Dieu a dû sourire à l’annonce du Goncourt pour Kamel Daoud, comme il sait toujours le faire lorsque deux êtres s’aiment et s’étreignent. Les prophètes ont dû  se prosterner à l’annonce du Goncourt pour Daoud, comme ils savent toujours le faire lorsque les hommes libres dressent leur plume dans le récit noir des victimes des fous d’Allah pour faire éclater la lumière.

Dieu, ce grand spectateur de la souffrance qui puisse exister dans le monde, a trouvé en Daoud cette voie qui était jusqu’alors impénétrable.

Celui qui cherche la vérité d’un homme doit s’emparer de sa douleur. Il est indéniable que Daoud a fait sienne cette douleur de toutes les Houris de la décennie noire pour faire jaillir à la lumière leur vérité oubliée.

Il  a écrit et décrit l’insupportable lorsque d’autres, dépourvus de liberté de pensée, croyant fermement à l’invincibilité d’un Dieu pouvoir, d’un Dieu tantôt clément, tantôt vengeur, le qualifient, de manière arrogante, d’islamophobe. Une haine racinienne qui n’a de semblable que la servilité odieuse envers un pouvoir corrompu et un islamisme malheureusement triomphant. 

Quand je lis ce qui est écrit sur Daoud par une certaine presse torchon, cela me fait penser au néo parler de Orwel, où l’on ne peut lire que des pages sportives, des faits divers et des horoscopes. Si une société se définit par ce qu’elle rejette, comme disait Foucault, ils seraient alors le symptôme d’une longue tradition de rejet de la pensée libre et créatrice.

Le triomphe de Daoud est celui de toutes ces victimes restées sans sépulture depuis que la guerre civile n’a osé porter son nom, depuis que la réconciliation nationale est devenue ce seuil où le silence s’est rajouté à l’ombre.

Dans Houris, Fajr a donné naissance à son enfant, tandis que le Goncourt vient de donner naissance à une forme de justice mémorielle pour toutes les victimes de la décennie noire. Non seulement cela représente un hommage hautement mérité et juste à l’œuvre de Kamel Daoud, mais aussi, et surtout, une réactivation d’une mémoire collective oubliée et réprimée. Une victoire contre un mémoricide voulu et programmé.

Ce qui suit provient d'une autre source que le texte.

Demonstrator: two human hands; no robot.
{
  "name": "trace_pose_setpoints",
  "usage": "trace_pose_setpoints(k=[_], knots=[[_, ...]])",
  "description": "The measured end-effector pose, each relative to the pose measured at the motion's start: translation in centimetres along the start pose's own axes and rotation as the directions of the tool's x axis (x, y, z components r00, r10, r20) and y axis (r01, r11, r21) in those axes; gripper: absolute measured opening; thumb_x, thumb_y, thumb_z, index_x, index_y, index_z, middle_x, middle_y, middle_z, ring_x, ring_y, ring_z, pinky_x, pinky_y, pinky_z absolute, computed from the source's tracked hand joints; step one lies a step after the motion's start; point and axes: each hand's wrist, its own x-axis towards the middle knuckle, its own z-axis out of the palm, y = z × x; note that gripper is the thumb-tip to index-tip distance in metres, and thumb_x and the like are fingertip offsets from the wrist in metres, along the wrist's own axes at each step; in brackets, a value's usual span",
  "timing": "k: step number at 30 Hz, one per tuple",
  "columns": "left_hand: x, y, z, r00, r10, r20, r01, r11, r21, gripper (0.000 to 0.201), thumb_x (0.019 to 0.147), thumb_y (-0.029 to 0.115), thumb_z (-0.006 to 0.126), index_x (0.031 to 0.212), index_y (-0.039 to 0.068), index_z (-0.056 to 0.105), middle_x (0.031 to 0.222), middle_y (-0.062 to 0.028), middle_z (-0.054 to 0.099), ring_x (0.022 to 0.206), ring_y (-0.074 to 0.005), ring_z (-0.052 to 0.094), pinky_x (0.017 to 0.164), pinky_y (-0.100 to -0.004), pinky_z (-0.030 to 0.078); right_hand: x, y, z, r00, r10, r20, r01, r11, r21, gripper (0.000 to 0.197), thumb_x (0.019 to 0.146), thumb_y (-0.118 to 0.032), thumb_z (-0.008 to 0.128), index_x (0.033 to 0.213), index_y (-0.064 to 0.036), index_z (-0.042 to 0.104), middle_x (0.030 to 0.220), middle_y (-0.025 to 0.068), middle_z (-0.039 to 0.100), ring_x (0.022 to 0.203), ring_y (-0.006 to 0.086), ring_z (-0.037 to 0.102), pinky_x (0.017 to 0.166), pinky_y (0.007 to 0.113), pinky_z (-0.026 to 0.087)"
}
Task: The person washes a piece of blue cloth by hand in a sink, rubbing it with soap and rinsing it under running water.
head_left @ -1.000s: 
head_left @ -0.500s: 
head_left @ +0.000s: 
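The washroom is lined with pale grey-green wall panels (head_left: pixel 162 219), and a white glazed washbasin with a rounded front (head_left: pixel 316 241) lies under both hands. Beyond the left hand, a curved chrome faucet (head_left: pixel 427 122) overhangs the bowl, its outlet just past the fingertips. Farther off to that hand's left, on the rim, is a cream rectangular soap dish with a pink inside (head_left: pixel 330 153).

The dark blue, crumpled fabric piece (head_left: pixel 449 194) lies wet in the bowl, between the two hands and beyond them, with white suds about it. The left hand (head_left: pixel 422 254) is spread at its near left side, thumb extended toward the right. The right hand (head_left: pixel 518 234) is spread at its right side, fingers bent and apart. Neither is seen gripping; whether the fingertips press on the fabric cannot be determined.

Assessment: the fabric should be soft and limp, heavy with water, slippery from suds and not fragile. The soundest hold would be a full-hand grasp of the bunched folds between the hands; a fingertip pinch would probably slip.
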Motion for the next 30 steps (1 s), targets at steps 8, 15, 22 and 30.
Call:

La langue de Fajr, celle qui parle aux sans voix, a réactivé l’essence même de l’islam politique dans la mémoire de ses victimes sans voix, celui qui vise à tuer, à anéantir, à supprimer le corps, à mépriser, à chasser, à traquer et à faire souffrir. C’est bien de cette langue libre que les imposteurs de l’islamophobie ont peur, plus que de l’œuvre de Daoud.

C’est fait, le Goncourt est là et avec lui, le prix du sacrifice oublié, le prix de la mémoire écrasée, le prix de l’insoumission dont ont fait preuve toutes les Fajr, toutes les femmes refusant le dictât de la religion et le silence complice des courtisans. Toutes les Houris qui ont pris vie dans la plume libre de Kamel Daoud, se voit aujourd’hui attribuer le Goncourt de la mémoire, de l’insoumission et du courage.